→ **YOUR GOAL**
Find each line in the following listing that has the string "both", then state the count and nothing else.

------ GIVEN RECORDS

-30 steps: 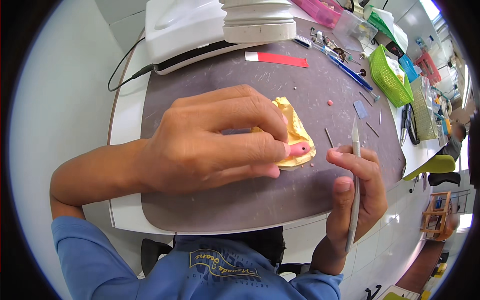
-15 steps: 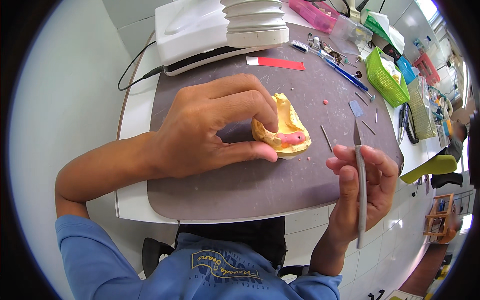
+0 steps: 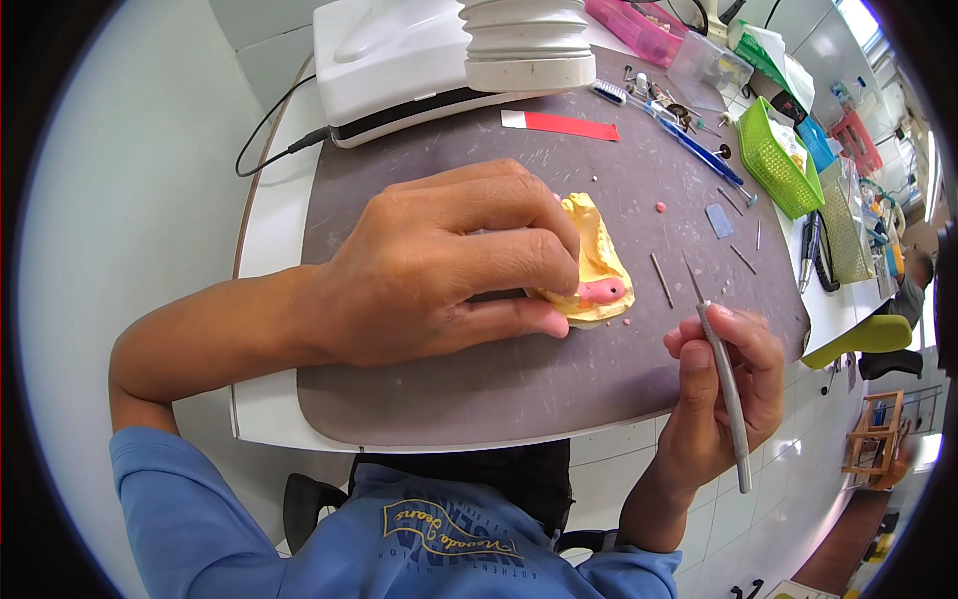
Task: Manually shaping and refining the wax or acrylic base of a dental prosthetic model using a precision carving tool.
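A yellow plaster dental model (image 3: 600, 250) rests on the dark mat, with a pink piece (image 3: 603, 292) that has a small dark hole seated on its near side. My left hand (image 3: 459, 260) grips the model from the left, thumb at its near edge and fingers over its left part, which they hide. In my right hand (image 3: 733, 384), held over the mat's near right edge, is a slim metal carving knife (image 3: 726, 379). Its thin blade points up and slightly left, apart from the model.
Around the model lie a metal rod (image 3: 663, 281), a pink ball (image 3: 661, 208) and a small blue sheet (image 3: 718, 221). A red strip (image 3: 569, 125) lies farther back. A white machine (image 3: 399, 75) and a ribbed hose (image 3: 529, 50) stand behind, a green basket (image 3: 781, 160) at right.
My left hand has shifted a little right and its fingers now cover more of the model. The knife in my right hand has turned, its blade tilting leftward.
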A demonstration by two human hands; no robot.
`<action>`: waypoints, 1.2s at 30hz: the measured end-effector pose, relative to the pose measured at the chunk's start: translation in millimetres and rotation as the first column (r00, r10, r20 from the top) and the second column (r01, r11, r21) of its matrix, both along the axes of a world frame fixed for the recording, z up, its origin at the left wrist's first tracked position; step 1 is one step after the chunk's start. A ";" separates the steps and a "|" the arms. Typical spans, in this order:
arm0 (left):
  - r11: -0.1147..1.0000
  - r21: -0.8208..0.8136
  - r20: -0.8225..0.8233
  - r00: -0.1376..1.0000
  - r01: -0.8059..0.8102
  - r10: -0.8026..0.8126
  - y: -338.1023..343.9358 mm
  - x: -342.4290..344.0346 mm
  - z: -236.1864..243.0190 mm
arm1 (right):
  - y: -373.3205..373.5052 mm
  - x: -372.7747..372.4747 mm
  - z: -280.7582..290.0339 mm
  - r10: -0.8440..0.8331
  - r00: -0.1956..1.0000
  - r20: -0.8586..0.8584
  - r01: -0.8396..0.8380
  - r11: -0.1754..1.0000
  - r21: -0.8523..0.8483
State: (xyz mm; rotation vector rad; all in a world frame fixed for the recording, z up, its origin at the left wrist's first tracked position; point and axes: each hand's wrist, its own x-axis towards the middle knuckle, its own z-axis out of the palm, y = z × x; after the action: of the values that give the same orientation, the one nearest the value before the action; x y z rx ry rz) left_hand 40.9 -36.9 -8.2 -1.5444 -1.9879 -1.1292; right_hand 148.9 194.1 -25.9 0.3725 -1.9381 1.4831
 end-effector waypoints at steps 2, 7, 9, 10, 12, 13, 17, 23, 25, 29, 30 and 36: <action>1.000 -0.019 -0.023 1.000 0.011 -0.011 2.0 0.3 1.4 | 1.2 1.4 0.3 0.002 1.000 -0.006 -0.002 1.000 -0.004; 1.000 -0.009 0.001 1.000 -0.003 0.003 1.9 0.4 1.0 | 1.7 0.2 -0.3 0.012 1.000 -0.017 -0.012 1.000 0.000; 1.000 -0.011 -0.021 1.000 0.008 -0.008 1.8 -0.2 2.2 | 2.3 -0.5 0.3 0.004 1.000 -0.025 -0.003 0.999 0.038; 1.000 -0.019 -0.031 0.999 0.015 -0.016 1.3 -0.3 2.6 | 2.6 -0.3 -0.2 0.004 1.000 -0.026 -0.003 0.999 0.037; 0.999 -0.028 -0.042 0.999 0.022 -0.023 1.5 -0.2 2.6 | 3.5 0.4 -0.8 0.024 1.000 -0.016 -0.023 0.999 0.041; 1.000 -0.021 -0.027 1.000 0.012 -0.013 2.2 0.3 2.0 | 3.0 0.3 0.5 0.022 1.000 -0.017 -0.021 0.999 0.041; 0.999 -0.028 -0.017 1.000 0.015 -0.016 3.3 0.0 2.9 | -5.9 -12.9 18.8 -0.024 0.999 -0.038 0.032 0.972 0.234; 0.999 -0.023 -0.037 0.999 0.029 -0.029 2.7 -0.4 2.8 | -8.9 -30.3 33.8 0.066 0.996 0.063 -0.089 0.867 0.490; 0.999 -0.020 -0.038 0.999 0.032 -0.032 3.8 -1.0 2.6 | -10.1 -32.2 33.5 0.067 0.994 0.085 -0.101 0.862 0.496; 0.999 -0.031 -0.020 1.000 0.022 -0.022 0.6 -1.6 0.9 | -11.9 -32.7 30.3 0.064 0.996 0.070 -0.092 0.839 0.537; 0.999 -0.030 -0.020 1.000 0.020 -0.020 -0.1 -0.6 1.6 | -12.8 -31.4 30.1 0.038 0.996 0.083 -0.076 0.853 0.516; 0.999 -0.046 -0.061 0.998 0.012 -0.015 5.4 -0.3 1.9 | 11.4 -18.3 15.5 -0.083 0.997 0.008 0.081 0.985 0.150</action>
State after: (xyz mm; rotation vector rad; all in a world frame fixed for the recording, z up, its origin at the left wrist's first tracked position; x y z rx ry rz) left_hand 40.6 -31.4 -6.3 -1.5979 -1.9781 -1.0355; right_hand 130.6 205.5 -10.4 0.3444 -2.0578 1.2958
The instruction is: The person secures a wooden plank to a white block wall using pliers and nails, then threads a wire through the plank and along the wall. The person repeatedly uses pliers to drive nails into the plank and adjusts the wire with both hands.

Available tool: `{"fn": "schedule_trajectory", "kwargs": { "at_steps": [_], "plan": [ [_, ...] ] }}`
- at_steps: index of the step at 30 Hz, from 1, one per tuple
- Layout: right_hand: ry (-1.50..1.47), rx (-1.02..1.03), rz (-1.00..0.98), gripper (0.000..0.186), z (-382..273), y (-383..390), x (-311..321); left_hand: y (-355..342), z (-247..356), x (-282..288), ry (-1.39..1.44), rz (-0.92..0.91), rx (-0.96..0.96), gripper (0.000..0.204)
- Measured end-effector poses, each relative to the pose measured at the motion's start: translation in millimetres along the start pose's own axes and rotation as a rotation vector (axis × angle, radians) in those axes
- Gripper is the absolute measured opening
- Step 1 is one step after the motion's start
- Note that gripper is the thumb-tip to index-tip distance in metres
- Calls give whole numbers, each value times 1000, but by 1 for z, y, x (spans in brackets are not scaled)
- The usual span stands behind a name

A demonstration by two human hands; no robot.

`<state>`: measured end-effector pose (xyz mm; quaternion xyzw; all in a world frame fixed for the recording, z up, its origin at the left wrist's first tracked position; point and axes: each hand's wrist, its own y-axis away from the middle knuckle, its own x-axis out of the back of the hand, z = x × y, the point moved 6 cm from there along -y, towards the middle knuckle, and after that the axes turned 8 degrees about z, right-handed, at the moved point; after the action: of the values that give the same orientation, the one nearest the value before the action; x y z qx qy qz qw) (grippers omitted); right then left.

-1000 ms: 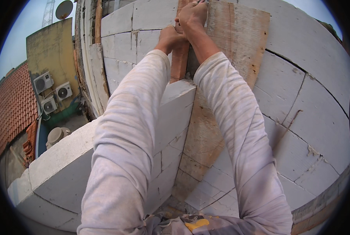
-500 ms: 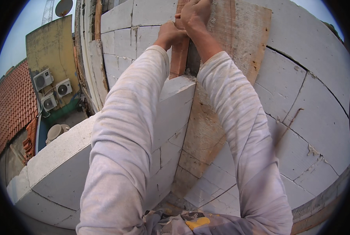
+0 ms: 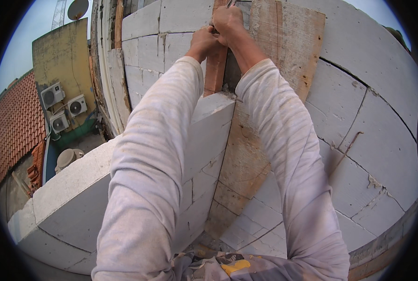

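Note:
At the top centre, my right hand (image 3: pixel 227 22) is closed round a metal tool (image 3: pixel 231 3), of which only a short end shows above the fist. My left hand (image 3: pixel 205 43) is curled just below and left of it, against an upright reddish wooden strip (image 3: pixel 213 77); whatever its fingers grip is hidden. Behind my right forearm a wide weathered board (image 3: pixel 298 42) stands against white block walling. Below my hands, the top of a low white block wall (image 3: pixel 71 180) runs from the corner toward the lower left.
A tall block wall (image 3: pixel 368 122) fills the right, with a thin rusty rod (image 3: pixel 354 143) in front. Beyond the low wall lie a yellow wall (image 3: pixel 59 56), air-conditioner units (image 3: pixel 59 122), a tiled roof (image 3: pixel 17 126) and old timber (image 3: pixel 117 84) beside the far blocks.
Over the last second my hands have shifted slightly, rising and then settling a little; my right fist has moved a little left and down in the last half second, still closed.

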<state>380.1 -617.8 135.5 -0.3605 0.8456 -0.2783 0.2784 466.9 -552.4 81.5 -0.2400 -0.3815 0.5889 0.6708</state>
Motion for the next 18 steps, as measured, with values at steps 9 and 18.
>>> {"fn": "schedule_trajectory", "kwargs": {
  "at_steps": [9, 18],
  "plan": [
    [-2, 8, 21, 23, 2, 3, -3, -14, -21, -8, 99, 28, -4, 82],
    [224, 218, 220, 31, -41, 42, 6, -13, -15, -2, -159, 14, 9, 68]
  ]
}}
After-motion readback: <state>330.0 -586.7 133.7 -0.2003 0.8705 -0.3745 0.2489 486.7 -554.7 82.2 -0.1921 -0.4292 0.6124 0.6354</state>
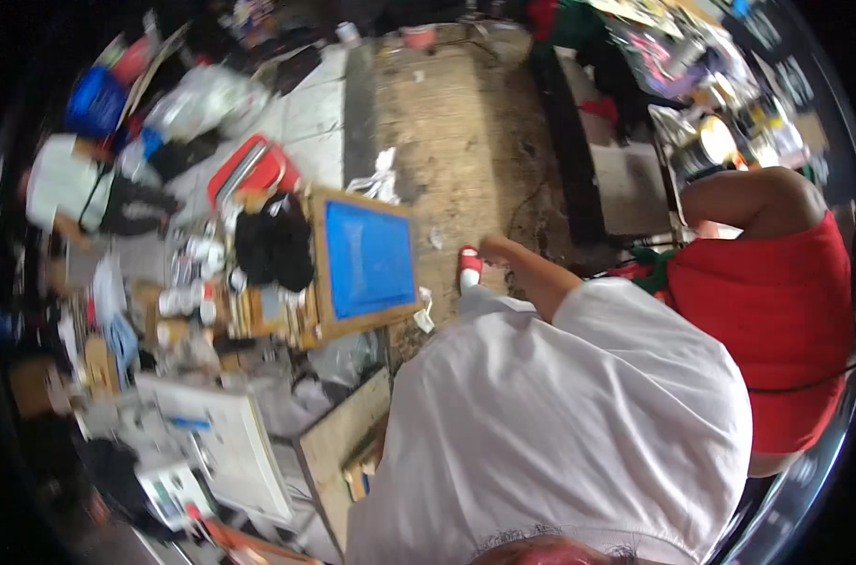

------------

→ **OUTPUT OF THE EXERCISE**
2